WORK INSTRUCTIONS: With the material below, print exactly the lines between the line holding "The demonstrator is" and the line holding "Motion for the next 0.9", inclusive. Add nothing else.

= = = = = = =

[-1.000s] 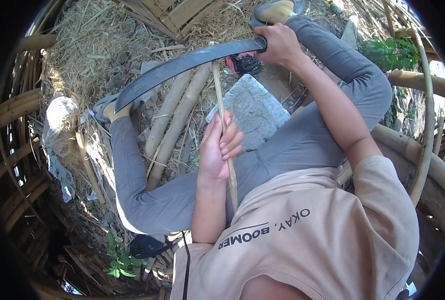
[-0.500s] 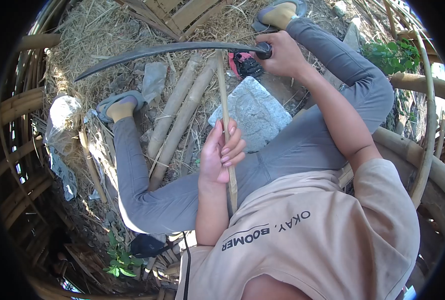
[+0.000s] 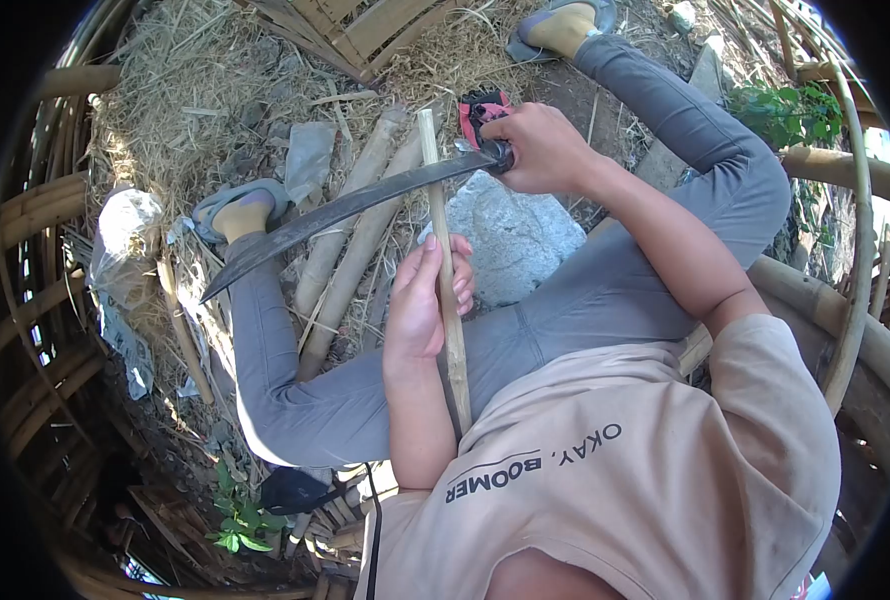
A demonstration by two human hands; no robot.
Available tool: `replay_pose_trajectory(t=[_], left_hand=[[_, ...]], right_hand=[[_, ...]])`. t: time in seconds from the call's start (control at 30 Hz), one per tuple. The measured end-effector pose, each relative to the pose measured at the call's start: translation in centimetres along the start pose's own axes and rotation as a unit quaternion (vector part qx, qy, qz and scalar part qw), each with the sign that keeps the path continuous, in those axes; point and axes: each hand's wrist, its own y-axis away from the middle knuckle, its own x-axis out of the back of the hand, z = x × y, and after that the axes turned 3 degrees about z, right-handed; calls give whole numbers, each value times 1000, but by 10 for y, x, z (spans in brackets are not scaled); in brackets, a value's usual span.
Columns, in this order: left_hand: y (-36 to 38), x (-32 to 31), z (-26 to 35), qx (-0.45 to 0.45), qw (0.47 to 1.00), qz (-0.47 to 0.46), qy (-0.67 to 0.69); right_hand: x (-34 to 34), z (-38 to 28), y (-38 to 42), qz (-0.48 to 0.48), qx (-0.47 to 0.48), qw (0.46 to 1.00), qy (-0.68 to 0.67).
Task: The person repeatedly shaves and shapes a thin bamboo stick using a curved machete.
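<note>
A thin strip of split bamboo (image 3: 439, 210) stands lengthwise before my torso, its lower end near my lap. My left hand (image 3: 431, 290) is wrapped round its middle, thumb on top. My right hand (image 3: 545, 148) grips the dark handle of a long curved machete (image 3: 355, 205). The blade points down to the left and crosses the strip above my left hand. Under and behind the strip lies a pale rough stone block (image 3: 520, 240), between my legs.
Two bamboo poles (image 3: 350, 235) lie left of the stone. Beyond it is a pink and black cloth item (image 3: 480, 110). A wooden crate (image 3: 380, 30) stands at the top. Bamboo railing (image 3: 835, 300) curves along the right; a plastic bag (image 3: 125, 235) lies left.
My right hand has moved down and slightly left, and the machete now slants lower across the strip. My left hand has shifted slightly left. A pale sliver now lies on the straw.
</note>
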Motion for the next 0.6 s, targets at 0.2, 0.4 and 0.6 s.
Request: replay_pose_trajectory(t=[0.2,0.4,0.6], left_hand=[[-3,-2,-4,-44,998,33,25],[-4,2,-3,-35,998,19,50],[-8,-3,-9,-37,996,78,-7]], right_hand=[[0,-1,0,-11,-14,1000,0],[-8,2,1,6,-5,1000,-10],[-6,2,4,-18,-9,999,42]])
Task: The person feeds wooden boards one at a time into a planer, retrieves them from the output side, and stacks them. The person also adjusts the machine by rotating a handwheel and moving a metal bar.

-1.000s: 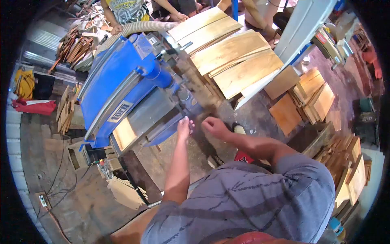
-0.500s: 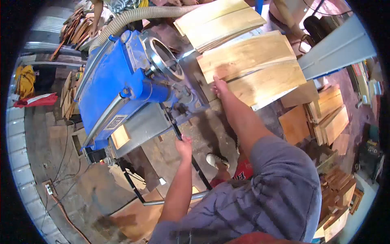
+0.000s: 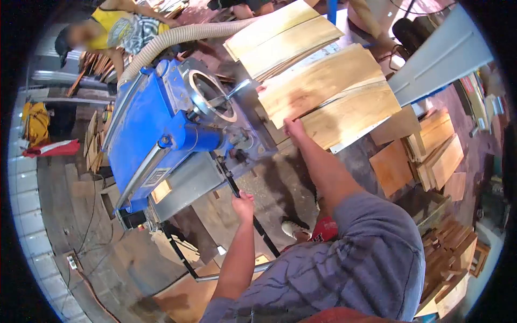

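Observation:
A blue woodworking machine (image 3: 142, 126) with a metal handwheel (image 3: 212, 97) stands at the left. A metal table extends from it, edged by a black rail (image 3: 261, 234). My left hand (image 3: 244, 205) is closed around that rail. My right hand (image 3: 294, 129) is at the near left corner of a stack of pale wooden boards (image 3: 334, 89), its fingers curled. Whether they grip a board edge is hidden. A second stack of boards (image 3: 285, 35) lies just beyond the first.
A ribbed hose (image 3: 188, 33) runs behind the machine. Another person in a yellow top (image 3: 110, 27) leans in at upper left. More cut boards (image 3: 436, 148) stand on the floor at right, with scrap wood (image 3: 447, 253) below. A cable (image 3: 89, 282) lies at lower left.
The other person has come into view at upper left. My right hand's fingers have curled in at the board corner. My left hand stays on the rail, and the view has shifted slightly.

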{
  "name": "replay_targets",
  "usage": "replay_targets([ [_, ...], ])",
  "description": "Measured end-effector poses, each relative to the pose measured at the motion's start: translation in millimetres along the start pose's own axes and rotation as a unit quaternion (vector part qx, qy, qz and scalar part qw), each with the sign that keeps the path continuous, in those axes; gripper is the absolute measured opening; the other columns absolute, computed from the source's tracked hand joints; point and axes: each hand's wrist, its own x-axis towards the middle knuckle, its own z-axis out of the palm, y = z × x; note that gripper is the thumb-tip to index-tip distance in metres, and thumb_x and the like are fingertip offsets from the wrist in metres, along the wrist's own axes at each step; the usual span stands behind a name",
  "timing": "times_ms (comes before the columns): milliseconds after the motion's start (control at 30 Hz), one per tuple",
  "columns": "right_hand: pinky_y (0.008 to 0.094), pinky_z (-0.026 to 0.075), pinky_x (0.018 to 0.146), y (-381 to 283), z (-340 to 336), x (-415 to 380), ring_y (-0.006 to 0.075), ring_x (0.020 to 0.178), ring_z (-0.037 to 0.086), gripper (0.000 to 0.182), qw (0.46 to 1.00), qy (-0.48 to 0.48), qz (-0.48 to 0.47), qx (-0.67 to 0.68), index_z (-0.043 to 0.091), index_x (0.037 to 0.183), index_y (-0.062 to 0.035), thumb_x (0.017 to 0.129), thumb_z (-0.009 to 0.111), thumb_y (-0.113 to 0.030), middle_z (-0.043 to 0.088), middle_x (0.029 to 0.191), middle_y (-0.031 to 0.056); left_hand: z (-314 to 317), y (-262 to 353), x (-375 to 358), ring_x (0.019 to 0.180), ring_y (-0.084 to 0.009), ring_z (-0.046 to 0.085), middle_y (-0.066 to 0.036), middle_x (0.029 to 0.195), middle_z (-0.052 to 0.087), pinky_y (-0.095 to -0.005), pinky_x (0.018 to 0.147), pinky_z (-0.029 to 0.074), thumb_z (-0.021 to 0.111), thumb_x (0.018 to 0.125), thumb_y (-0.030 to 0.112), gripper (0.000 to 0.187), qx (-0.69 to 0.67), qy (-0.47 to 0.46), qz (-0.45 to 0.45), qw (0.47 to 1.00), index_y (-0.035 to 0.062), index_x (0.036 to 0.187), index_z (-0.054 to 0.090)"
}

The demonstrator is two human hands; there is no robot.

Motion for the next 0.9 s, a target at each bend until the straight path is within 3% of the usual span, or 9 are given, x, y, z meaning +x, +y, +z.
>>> replay_targets([
  [100, 0.0304, 0.049, 0.057, -17.6, -49.3, -37.5, 0.0151, 0.063, 0.061, 0.015, 0.986, -0.147, -0.048, -0.069, 0.061, 0.091, -0.0036, 0.086, 0.062, -0.018, 0.063, 0.076, 0.0062, -0.5, -14.2, 6.3, 0.055, -0.0181, 0.063, -0.011, 0.069, 0.063, -0.0319, 0.052, 0.052, 0.048, 0.099, 0.015, 0.019, 0.025, -0.008, 0.012, 1.0, -0.0034, 0.099, 0.052],
  [233, 0.0327, 0.052, 0.073, -47.8, -110.5, -143.3, 0.0147, 0.091, 0.06, 0.032, 0.984, -0.167, -0.03, 0.058, 0.053, 0.115, -0.0014, 0.087, 0.061, -0.016, 0.061, 0.109, 0.0079, 0.3, -22.0, 11.6, 0.054, -0.0182, 0.063, -0.011, 0.068, 0.064, -0.0324, 0.051, 0.051, 0.049, 0.099, 0.016, 0.02, 0.008, -0.021, 0.029, 0.999, -0.0035, 0.098, 0.052],
  [367, 0.0336, 0.052, 0.08, -34.7, -170.8, -242.3, 0.0173, 0.097, 0.06, 0.048, 0.976, -0.213, 0.006, 0.031, 0.043, 0.134, -0.0023, 0.089, 0.059, -0.008, 0.059, 0.117, 0.0059, 7.0, -41.4, 30.7, 0.054, -0.0198, 0.063, -0.012, 0.068, 0.064, -0.0336, 0.051, 0.051, 0.05, 0.098, 0.017, 0.02, -0.006, -0.028, 0.047, 0.998, -0.0035, 0.097, 0.052],
  [433, 0.0299, 0.05, 0.076, -4.5, -196.2, -278.9, 0.0128, 0.095, 0.057, 0.045, 0.963, -0.187, -0.044, -0.19, 0.046, 0.133, -0.0033, 0.089, 0.058, -0.006, 0.059, 0.11, 0.0015, 6.8, -42.5, 28.2, 0.055, -0.0209, 0.064, -0.013, 0.069, 0.064, -0.0339, 0.05, 0.051, 0.051, 0.097, 0.016, 0.02, -0.025, -0.036, 0.043, 0.998, -0.0036, 0.097, 0.052],
  [533, 0.0264, 0.046, 0.071, -30.2, -178.2, -370.9, 0.0095, 0.087, 0.054, 0.041, 0.923, -0.22, -0.066, -0.309, 0.049, 0.129, -0.0034, 0.088, 0.057, -0.005, 0.059, 0.102, -0.0011, -0.3, -26.8, 16.1, 0.078, -0.0259, 0.067, -0.017, 0.087, 0.066, -0.0362, 0.069, 0.054, 0.054, 0.095, 0.017, 0.024, -0.016, -0.031, 0.085, 0.996, -0.0045, 0.106, 0.054],
  [600, 0.0246, 0.045, 0.069, -23.8, -166.0, -405.3, 0.0079, 0.082, 0.052, 0.039, 0.879, -0.259, -0.111, -0.385, 0.05, 0.126, -0.0037, 0.088, 0.056, -0.004, 0.058, 0.098, -0.0023, -3.5, -9.2, 0.7, 0.109, -0.0236, 0.059, -0.016, 0.117, 0.061, -0.0364, 0.093, 0.047, 0.051, 0.095, 0.013, 0.032, 0.062, 0.177, 0.328, 0.926, -0.0018, 0.124, 0.052],
  [733, 0.0325, 0.047, 0.072, 12.7, -148.1, -456.1, 0.0149, 0.081, 0.052, 0.039, 0.864, -0.237, -0.116, -0.429, 0.049, 0.12, -0.0003, 0.083, 0.058, -0.006, 0.06, 0.091, 0.0044, -59.6, 45.3, -64.5, 0.126, -0.0272, 0.046, -0.016, 0.136, 0.049, -0.0403, 0.108, 0.033, 0.055, 0.094, 0.017, 0.048, -0.192, -0.169, 0.329, 0.909, -0.0005, 0.136, 0.042],
  [833, 0.0337, 0.047, 0.086, 12.1, -61.4, -532.7, 0.0201, 0.101, 0.057, 0.056, 0.832, -0.228, -0.147, -0.485, 0.043, 0.132, -0.0003, 0.079, 0.059, -0.005, 0.059, 0.113, 0.0161, -107.7, 60.7, -104.0, 0.131, -0.0254, 0.042, -0.014, 0.142, 0.044, -0.0383, 0.108, 0.032, 0.05, 0.099, 0.026, 0.057, -0.404, -0.316, 0.293, 0.807, 0.003, 0.146, 0.029],
  [900, 0.0344, 0.041, 0.1, 39.7, -3.8, -567.3, 0.0237, 0.128, 0.045, 0.073, 0.756, -0.244, -0.348, -0.498, 0.029, 0.145, 0.0008, 0.076, 0.053, 0.001, 0.041, 0.14, 0.0186, -131.7, 42.9, -95.7, 0.136, -0.0251, 0.036, -0.011, 0.149, 0.036, -0.038, 0.108, 0.032, 0.046, 0.1, 0.034, 0.061, -0.52, -0.343, 0.206, 0.754, 0.0069, 0.149, 0.023],
])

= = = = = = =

SOLVED PROBLEM:
The demonstrator is two human hands; there is no robot.

Motion for the next 0.9 s, a target at each bend until the straight path is within 3% of the usual span, or 9 are given, x, y, z meaning +x, +y, +z.

This answer has been given in full.